PROVIDED DATA:

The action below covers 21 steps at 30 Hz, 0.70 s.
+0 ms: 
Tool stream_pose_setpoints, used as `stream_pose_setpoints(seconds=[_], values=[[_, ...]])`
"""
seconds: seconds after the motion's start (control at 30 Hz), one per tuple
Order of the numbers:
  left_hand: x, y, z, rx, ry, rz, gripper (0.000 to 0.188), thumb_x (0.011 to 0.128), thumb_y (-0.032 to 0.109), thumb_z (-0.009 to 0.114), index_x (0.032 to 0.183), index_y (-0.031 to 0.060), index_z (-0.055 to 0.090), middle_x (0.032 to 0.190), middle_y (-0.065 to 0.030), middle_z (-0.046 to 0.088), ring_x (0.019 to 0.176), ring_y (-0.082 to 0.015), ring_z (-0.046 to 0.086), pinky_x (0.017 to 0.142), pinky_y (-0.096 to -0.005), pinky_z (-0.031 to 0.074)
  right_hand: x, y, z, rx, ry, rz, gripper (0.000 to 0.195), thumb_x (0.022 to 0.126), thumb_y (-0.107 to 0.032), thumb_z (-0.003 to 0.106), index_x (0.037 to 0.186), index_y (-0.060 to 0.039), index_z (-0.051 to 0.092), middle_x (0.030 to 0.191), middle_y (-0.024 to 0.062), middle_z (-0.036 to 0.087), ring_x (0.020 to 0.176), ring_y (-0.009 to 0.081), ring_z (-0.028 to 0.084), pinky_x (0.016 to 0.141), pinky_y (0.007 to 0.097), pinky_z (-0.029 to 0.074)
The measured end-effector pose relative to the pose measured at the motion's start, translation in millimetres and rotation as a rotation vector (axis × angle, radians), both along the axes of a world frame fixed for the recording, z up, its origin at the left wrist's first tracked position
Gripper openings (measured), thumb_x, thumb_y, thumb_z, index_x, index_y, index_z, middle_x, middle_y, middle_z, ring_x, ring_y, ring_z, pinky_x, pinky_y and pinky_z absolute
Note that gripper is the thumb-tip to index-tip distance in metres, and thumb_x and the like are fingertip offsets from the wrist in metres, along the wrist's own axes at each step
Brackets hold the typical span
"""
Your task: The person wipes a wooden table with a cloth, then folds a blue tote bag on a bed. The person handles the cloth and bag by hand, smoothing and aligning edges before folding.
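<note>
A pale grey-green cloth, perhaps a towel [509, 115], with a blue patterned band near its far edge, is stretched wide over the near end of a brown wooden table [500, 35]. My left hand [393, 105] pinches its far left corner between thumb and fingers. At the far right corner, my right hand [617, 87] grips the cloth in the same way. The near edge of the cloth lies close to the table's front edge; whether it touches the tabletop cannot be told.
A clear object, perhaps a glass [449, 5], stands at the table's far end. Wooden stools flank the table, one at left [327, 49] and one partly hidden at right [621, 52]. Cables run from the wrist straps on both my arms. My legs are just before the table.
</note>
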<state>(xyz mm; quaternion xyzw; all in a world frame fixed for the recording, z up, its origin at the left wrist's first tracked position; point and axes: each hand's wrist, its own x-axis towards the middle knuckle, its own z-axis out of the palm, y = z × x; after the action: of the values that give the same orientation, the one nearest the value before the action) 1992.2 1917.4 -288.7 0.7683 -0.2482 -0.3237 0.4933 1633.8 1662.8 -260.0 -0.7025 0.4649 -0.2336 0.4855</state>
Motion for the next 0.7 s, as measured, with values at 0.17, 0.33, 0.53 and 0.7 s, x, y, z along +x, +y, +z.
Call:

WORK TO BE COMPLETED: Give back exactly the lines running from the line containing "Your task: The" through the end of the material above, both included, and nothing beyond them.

RESPONSE TO THIS EXERCISE:
Your task: The person wipes a wooden table with a cloth, then folds a blue tote bag on a bed. The person handles the cloth and bag by hand, smoothing and aligning edges before folding.
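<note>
A pale grey-green cloth, perhaps a towel [509, 115], with a blue patterned band near its far edge, is stretched wide over the near end of a brown wooden table [500, 35]. My left hand [393, 105] pinches its far left corner between thumb and fingers. At the far right corner, my right hand [617, 87] grips the cloth in the same way. The near edge of the cloth lies close to the table's front edge; whether it touches the tabletop cannot be told.
A clear object, perhaps a glass [449, 5], stands at the table's far end. Wooden stools flank the table, one at left [327, 49] and one partly hidden at right [621, 52]. Cables run from the wrist straps on both my arms. My legs are just before the table.
</note>
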<state>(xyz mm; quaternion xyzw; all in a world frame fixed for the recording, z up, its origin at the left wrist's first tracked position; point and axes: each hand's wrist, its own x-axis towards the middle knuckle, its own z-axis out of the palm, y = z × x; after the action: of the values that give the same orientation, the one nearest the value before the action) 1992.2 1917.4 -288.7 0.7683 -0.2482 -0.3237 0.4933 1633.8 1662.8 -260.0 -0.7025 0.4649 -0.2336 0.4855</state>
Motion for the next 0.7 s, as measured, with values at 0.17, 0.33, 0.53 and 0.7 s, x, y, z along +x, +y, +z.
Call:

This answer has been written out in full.